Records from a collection
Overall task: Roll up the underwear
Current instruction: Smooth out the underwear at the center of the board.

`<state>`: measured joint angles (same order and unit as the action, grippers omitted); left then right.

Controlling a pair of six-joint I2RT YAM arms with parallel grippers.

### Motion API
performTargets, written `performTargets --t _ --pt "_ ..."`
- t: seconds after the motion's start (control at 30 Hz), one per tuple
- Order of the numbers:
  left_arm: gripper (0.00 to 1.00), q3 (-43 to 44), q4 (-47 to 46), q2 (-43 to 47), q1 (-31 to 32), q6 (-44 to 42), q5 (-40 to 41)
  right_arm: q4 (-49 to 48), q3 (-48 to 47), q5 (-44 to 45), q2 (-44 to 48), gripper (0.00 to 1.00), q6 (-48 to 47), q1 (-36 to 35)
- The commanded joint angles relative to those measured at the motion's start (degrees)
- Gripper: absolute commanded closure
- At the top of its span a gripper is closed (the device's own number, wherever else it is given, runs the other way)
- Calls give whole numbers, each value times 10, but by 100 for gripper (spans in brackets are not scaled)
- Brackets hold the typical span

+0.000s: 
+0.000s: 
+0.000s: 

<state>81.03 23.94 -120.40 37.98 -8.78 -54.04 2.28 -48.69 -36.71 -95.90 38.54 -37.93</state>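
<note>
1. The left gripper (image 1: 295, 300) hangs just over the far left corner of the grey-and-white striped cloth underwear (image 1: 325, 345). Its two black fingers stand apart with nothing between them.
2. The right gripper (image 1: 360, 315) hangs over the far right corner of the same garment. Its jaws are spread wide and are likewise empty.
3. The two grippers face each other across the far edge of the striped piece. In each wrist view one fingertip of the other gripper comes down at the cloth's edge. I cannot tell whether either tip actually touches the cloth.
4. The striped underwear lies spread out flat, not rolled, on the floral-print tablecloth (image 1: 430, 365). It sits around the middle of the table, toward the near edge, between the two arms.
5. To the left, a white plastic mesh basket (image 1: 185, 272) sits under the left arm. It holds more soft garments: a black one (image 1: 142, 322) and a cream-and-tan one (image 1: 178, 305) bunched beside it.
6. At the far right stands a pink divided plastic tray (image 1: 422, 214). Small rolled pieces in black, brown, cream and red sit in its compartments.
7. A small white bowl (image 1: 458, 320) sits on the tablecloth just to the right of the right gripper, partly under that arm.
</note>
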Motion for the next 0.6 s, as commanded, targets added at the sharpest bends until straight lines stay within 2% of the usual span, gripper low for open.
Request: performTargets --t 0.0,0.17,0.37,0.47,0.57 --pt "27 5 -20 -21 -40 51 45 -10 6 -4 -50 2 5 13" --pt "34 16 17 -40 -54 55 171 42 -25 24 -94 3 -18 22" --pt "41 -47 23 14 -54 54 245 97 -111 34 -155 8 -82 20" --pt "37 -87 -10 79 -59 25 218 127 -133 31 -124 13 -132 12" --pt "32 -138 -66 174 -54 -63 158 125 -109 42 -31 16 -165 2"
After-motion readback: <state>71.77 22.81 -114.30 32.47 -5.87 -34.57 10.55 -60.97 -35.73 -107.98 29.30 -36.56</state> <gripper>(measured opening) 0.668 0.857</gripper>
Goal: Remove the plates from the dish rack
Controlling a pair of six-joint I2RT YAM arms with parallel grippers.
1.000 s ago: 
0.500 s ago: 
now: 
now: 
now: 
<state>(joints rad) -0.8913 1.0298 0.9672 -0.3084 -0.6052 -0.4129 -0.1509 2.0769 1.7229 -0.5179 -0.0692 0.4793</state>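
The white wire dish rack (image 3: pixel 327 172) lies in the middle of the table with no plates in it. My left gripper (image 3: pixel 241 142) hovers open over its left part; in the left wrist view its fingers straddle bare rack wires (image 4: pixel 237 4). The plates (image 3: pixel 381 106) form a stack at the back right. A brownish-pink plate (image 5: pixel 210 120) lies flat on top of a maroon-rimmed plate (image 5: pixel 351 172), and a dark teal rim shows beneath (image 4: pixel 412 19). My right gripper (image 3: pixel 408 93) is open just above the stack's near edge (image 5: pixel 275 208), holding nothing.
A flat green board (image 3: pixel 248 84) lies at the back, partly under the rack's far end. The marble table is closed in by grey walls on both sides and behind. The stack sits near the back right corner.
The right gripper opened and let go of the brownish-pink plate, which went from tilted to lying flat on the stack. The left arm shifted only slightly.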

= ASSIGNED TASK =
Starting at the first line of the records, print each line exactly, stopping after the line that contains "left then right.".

= SOLUTION TO THE PROBLEM =
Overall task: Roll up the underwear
Current instruction: Smooth out the underwear at the center of the board.

`<state>`: measured joint angles (same order and unit as the action, grippers omitted); left then right.

The exercise requires no further work.